Quatorze personnes ont perdu la vie lors de violents heurts survenus mardi soir en Turquie entre les forces de l'ordre et les manifestants kurdes qui dénonçaient l'inaction d'Ankara contre les jihadistes qui veulent s'emparer de la ville kurde de Kobané en Syrie. Un précédent bilan faisait état de 12 morts. Les incidents les plus meurtriers se sont produits dans le chef-lieu de la zone kurde de Turquie, Diyarbakir, où huit manifestants ont été tués, a rapporté mercredi le journal à gros tirage "Hürriyet". Une source de sécurité locale a confirmé ce bilan. Dans la plupart de ces villes, la contestation a dégénéré en affrontements. Les forces de l'ordre ont réprimé toute manifestation dans d'autres villes du Sud-Est anatolien, provoquant des morts et blessés.
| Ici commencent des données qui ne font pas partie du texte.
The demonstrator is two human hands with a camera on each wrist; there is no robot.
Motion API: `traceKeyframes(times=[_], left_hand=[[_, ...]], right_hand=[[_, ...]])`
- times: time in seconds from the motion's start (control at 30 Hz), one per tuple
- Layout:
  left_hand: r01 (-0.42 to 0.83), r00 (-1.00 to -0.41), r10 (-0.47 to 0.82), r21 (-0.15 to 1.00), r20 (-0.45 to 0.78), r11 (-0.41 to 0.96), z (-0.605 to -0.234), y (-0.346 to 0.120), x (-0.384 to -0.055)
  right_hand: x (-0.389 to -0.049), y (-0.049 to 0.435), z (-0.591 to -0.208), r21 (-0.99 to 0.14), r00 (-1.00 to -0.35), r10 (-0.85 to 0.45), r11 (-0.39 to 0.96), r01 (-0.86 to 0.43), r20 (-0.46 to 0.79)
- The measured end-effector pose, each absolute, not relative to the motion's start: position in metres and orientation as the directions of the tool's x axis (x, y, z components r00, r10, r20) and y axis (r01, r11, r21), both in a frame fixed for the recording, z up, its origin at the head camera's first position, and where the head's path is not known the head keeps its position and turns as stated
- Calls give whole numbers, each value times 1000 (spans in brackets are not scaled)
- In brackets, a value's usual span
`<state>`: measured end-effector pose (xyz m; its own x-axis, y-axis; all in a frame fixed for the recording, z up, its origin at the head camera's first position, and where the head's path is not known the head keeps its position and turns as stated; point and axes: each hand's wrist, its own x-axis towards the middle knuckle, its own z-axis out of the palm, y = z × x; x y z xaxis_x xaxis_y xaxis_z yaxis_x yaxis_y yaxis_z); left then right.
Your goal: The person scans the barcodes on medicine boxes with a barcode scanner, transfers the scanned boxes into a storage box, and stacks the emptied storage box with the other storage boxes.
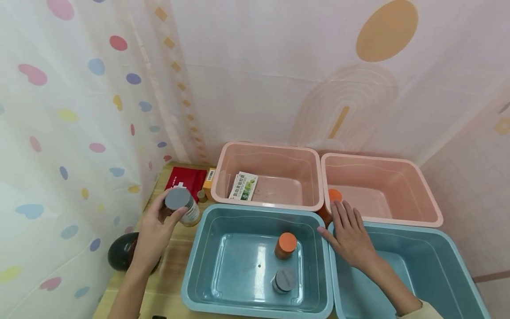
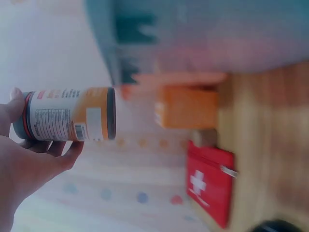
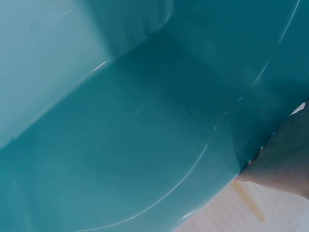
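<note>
Grey-capped jar [image 1: 182, 204], pinched by the left hand [image 1: 156, 231], is hovering at ten o'clock from the left blue bin [image 1: 235, 266] holding two bottles [image 1: 286, 244]; the right hand [image 1: 352, 239] is extending straight fingers at three.

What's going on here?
A person's left hand grips a cylindrical, grey-capped bottle above the wooden table, beside the front-left blue plastic bin. The right hand is outstretched where the bins meet, partly hiding an orange object; whether they touch is unclear. An orange-capped cylindrical bottle and another grey-capped one sit in that blue bin; a flat white-and-green box lies in the back-left pink plastic bin.
</note>
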<state>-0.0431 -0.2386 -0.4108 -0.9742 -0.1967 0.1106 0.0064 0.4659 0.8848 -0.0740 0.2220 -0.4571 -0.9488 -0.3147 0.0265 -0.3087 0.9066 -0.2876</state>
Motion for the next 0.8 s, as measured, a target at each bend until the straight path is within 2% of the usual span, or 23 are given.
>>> traceKeyframes(times=[0.23, 0.4, 0.53, 0.63, 0.8], left_hand=[[145, -984, -39, 903, 175, 406, -375, -201, -74], [211, -976, 115, 929, 184, 303, -365, -151, -114], [174, -964, 223, 977, 144, 122, -368, -99, -151], [109, -965, 245, 993, 97, 37, -372, -62, -171], [78, -961, 265, 997, 75, 2, -377, -10, -188]], right_hand=[[-73, 222, -458, -277, -946, -322, 907, -318, 35], [-74, 226, -459, -277, -948, -317, 907, -316, 43], [-71, 230, -460, -274, -951, -305, 912, -306, 48], [-69, 232, -460, -273, -953, -301, 913, -301, 46], [-66, 234, -460, -273, -954, -298, 915, -296, 33]])
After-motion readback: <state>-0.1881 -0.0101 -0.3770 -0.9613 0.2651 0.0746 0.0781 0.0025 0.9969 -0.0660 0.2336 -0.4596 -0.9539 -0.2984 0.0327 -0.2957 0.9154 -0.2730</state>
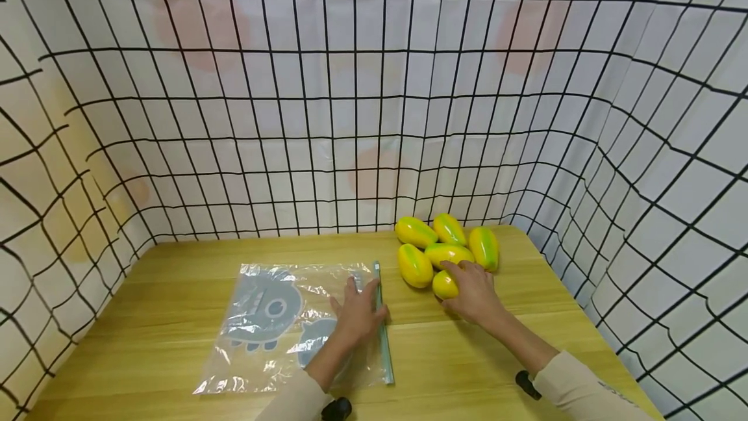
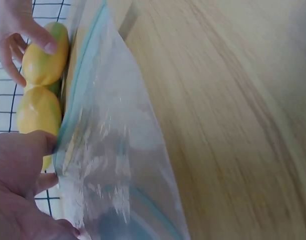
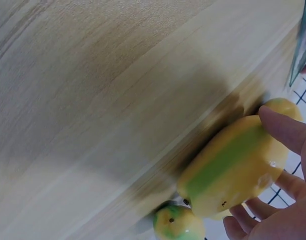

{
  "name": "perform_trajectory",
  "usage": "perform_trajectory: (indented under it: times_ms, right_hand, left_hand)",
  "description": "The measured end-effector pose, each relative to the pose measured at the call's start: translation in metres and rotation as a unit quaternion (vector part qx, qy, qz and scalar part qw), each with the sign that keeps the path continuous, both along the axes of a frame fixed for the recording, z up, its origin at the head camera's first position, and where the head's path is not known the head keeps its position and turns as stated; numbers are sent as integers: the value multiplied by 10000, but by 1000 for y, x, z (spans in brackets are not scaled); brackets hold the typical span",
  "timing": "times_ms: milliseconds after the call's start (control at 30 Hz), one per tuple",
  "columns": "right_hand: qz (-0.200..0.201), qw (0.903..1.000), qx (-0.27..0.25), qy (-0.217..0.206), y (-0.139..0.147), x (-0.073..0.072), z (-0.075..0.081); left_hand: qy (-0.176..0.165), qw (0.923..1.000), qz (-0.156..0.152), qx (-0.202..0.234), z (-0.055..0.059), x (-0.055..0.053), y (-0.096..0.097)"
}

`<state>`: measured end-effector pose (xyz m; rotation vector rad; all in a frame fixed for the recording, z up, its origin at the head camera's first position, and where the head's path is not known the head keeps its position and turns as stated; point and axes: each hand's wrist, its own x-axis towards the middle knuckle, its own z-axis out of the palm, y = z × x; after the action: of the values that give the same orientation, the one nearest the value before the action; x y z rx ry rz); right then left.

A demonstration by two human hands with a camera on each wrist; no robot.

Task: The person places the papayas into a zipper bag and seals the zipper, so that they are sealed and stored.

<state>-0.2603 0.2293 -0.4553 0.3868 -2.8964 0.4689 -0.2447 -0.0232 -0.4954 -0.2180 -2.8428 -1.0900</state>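
A clear zip bag [image 1: 257, 362] printed with blue-grey cartoon figures lies flat, its green zip strip [image 1: 386, 349] on the right side. My left hand [image 1: 358, 316] rests on the bag by that strip, fingers spread, with fingertips at the strip in the left wrist view. On the right, my right hand [image 1: 476, 294] grips the nearest yellow mango [image 3: 232, 167], which has a green stripe. Its thumb lies on one side of the fruit and the fingers curl round the other. Several more mangoes [image 1: 415, 266] are clustered just beyond this hand.
A wooden table [image 1: 146, 317] carries everything. Black wire mesh [image 1: 315, 148] rises behind it and along both sides, with a pale patterned sheet behind the mesh. The mango group sits near the table's back edge.
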Motion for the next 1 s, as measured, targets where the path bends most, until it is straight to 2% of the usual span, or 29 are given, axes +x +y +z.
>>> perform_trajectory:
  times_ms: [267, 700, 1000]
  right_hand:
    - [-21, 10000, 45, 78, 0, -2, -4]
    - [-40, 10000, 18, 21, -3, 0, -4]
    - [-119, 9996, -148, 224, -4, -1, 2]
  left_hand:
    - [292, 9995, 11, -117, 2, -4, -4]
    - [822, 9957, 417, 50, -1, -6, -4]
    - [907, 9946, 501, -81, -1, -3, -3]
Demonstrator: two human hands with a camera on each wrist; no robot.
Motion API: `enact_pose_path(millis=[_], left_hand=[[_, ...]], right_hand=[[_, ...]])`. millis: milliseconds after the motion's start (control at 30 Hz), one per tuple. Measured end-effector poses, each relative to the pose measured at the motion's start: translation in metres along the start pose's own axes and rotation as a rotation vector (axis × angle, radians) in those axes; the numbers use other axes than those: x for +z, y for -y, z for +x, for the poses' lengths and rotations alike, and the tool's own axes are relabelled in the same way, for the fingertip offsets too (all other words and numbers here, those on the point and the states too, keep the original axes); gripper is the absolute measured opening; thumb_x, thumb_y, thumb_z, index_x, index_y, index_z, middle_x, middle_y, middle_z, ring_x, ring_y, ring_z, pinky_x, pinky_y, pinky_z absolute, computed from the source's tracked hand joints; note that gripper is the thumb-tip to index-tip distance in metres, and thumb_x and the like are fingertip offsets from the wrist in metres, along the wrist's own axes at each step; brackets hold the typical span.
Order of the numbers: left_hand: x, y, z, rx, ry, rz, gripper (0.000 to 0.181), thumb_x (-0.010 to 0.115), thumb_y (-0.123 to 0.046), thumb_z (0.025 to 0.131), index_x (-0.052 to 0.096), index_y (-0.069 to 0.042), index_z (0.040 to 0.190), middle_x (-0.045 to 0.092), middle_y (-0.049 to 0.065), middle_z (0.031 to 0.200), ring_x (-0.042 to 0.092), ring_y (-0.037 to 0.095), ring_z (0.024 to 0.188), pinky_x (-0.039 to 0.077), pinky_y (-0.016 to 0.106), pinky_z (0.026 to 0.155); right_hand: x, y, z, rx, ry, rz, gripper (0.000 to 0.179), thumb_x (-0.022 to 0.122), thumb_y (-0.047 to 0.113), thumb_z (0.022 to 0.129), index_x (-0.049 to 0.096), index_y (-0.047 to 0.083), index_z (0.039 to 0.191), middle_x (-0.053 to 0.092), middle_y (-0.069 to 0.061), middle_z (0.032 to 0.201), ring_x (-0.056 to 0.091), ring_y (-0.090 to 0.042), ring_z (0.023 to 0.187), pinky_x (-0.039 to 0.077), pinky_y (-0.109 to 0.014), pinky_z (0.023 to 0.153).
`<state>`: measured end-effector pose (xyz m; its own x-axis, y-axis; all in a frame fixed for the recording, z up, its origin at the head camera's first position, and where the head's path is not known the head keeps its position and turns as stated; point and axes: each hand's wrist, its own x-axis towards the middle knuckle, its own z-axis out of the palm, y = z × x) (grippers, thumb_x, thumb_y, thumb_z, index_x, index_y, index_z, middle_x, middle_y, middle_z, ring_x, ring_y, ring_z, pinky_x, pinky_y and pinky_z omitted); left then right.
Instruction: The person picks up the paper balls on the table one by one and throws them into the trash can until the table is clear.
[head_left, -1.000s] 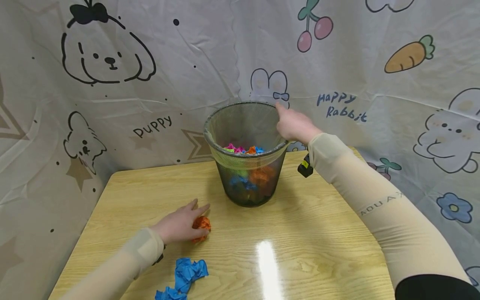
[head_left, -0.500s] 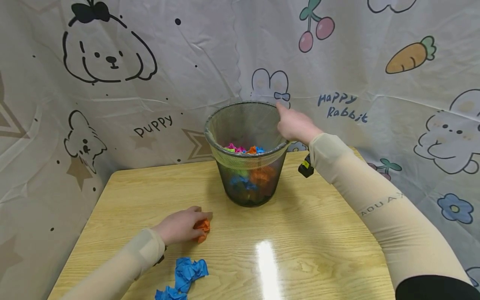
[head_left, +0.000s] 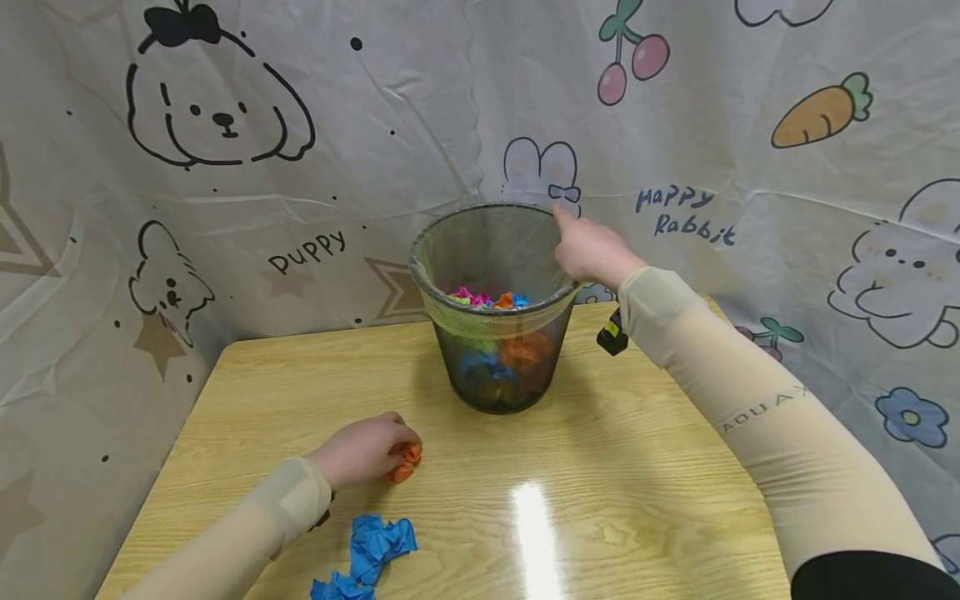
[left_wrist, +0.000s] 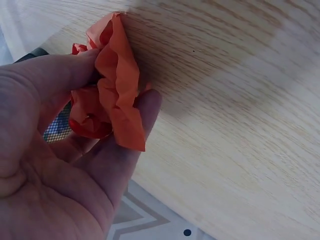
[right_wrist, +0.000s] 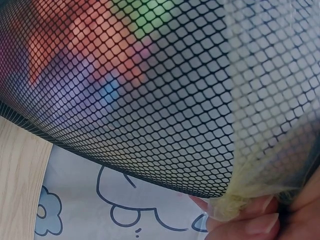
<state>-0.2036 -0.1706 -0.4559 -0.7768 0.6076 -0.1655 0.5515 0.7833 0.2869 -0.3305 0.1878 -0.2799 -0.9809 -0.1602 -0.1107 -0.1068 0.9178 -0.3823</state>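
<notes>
My left hand is low over the table, thumb and fingers pinching a crumpled ball of orange paper. In the left wrist view the orange paper sits between thumb and fingertips, its creased edges sticking out. A black mesh wastebasket stands upright at the back of the table. My right hand grips its rim on the right side. By those fingers, in the right wrist view, bunches a knot of the pale yellow bin liner folded over the rim. Crumpled coloured paper lies inside the wastebasket.
Crumpled blue paper lies on the wooden table near its front edge, closer to me than my left hand. A printed curtain with cartoon drawings hangs right behind the table and wastebasket.
My left hand's fingers were spread over the orange paper; they have curled in and now pinch it. My right hand stays at the wastebasket's rim.
</notes>
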Motion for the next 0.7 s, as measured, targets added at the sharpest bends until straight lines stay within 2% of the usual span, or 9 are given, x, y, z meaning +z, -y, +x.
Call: enact_pose_path(millis=[100,367,700], left_hand=[[0.000,0.000,0.000,0.017,-0.001,0.002,0.020,0.074,-0.004,0.093,0.076,-0.014,0.109,0.061,-0.002,0.096,0.057,0.011,0.080,0.054,0.036,0.075],[-0.004,0.002,0.001,0.023,-0.002,-0.009,0.018,0.075,-0.004,0.092,0.077,-0.012,0.108,0.063,-0.002,0.096,0.062,0.014,0.085,0.055,0.038,0.078],[-0.022,0.004,-0.001,0.024,-0.049,-0.029,0.017,0.076,-0.006,0.091,0.078,-0.011,0.108,0.063,-0.003,0.095,0.057,0.010,0.081,0.053,0.034,0.076]], right_hand=[[0.000,0.000,0.000,0.004,0.001,0.000,0.075,0.033,0.007,0.102,-0.007,0.015,0.165,0.038,-0.022,0.159,0.044,-0.019,0.058,0.049,-0.039,0.061],[0.001,0.001,0.002,0.015,0.009,0.008,0.076,0.032,0.006,0.102,-0.008,0.016,0.165,0.035,-0.021,0.161,0.037,-0.013,0.051,0.045,-0.032,0.051],[0.000,0.000,0.001,0.004,0.005,0.000,0.075,0.031,0.006,0.101,-0.007,0.014,0.165,0.031,-0.021,0.163,0.041,-0.018,0.056,0.048,-0.038,0.060]])
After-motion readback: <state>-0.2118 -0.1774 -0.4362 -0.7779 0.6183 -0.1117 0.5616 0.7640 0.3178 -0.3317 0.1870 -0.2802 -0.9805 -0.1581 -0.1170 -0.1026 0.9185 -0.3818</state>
Des heurts ont également opposé les militants kurdes à des adversaires politiques, notamment du petit parti politique islamiste, HUDA-PAR. Mobilisés à l'appel du principal parti politique kurde de Turquie, les Kurdes sont descendus dans les rues de tout le pays pour dénoncer le refus d'Ankara de voler militairement au secours de Kobané (Aïn al-Arab en langue arabe), en passe de tomber entre les mains du groupe Etat islamique (EI).
Pourparlers en danger De nombreux blessés et d'importants dégâts matériels ont également été recensés, notamment des bâtiments publics et appartenant aussi au parti gouvernemental de la justice et du développement (AKP, islamo-conservateur). Des véhicules ont été incendiés et des banques ou des magasins pillés. Dans plusieurs districts d'Istanbul qui abrite une importante communauté kurde, de violentes échauffourées ont opposé les forces de l'ordre aux manifestants pro-kurdes. La police a interpellé au moins 98 personnes dans cette mégapole, selon l'agence de presse Dogan. Les autorités locales ont décrété le couvre-feu à Diyarbakir, Mardin et Van, où l'armée a pris position. Cette mesure est inédite depuis la levée de l'état d'urgence dans cette zone il y 12 ans imposée en raison de la rébellion armée kurde du Parti des travailleurs du Kurdistan (PKK). Malgré le feu vert du Parlement à une opération militaire contre l'EI, Ankara refuse d'intervenir, provoquant la colère des populations kurdes. Si Kobané tombe, les pourparlers de paix engagés il y a deux ans par Ankara et le PKK prendront fin, ont averti les Kurdes.
Couvre-feu De violents incidents ont également été rapportés à Diyarbakir et dans la capitale Ankara, où plusieurs policiers ont été blessés, ainsi que dans la station balnéaire d'Antalya et les villes de Mersin et d'Adana (sud). Les autorités locales ont par ailleurs décrété le couvre-feu dans plusieurs quartiers de Mardin, une autre ville du sud-est turc à forte densité de population kurde. Après plusieurs jours d'intenses bombardements, les djihadistes de l'EI sont entrés lundi dans Kobané (Aïn al-Arab en langue arabe) et pris le contrôle de plusieurs quartiers, où de violents combats se poursuivaient mardi. Malgré le feu vert formel du Parlement à une opération militaire en Syrie et en Irak contre l'EI, le pouvoir islamo-conservateur turc s'est jusque-là refusé à intervenir, provoquant la colère des populations kurdes. Le président turc Recep Tayyip Erdogan a froidement indiqué mardi que Kobané était sur le point de tomber et a plaidé, en visitant un camp de réfugiés syriens à Gaziantep (sud), pour une opération militaire terrestre contre les djihadistes. Nous suivons les attaques lancées sur Kobané et d'autres villes où vivent nos frères kurdes avec une grande inquiétude, a ajouté M. Erdogan . Ils (le pouvoir) parlent de résolution et de négociation mais il ne se passe rien, a dit M. Öcalan, c'est une situation artificielle qui ne pourra pas durer. L'Union des communautés du Kurdistan (KCK), considérée comme la branche urbaine du PKK, a de son côté appelé les millions de Kurdes à descendre dans la rue.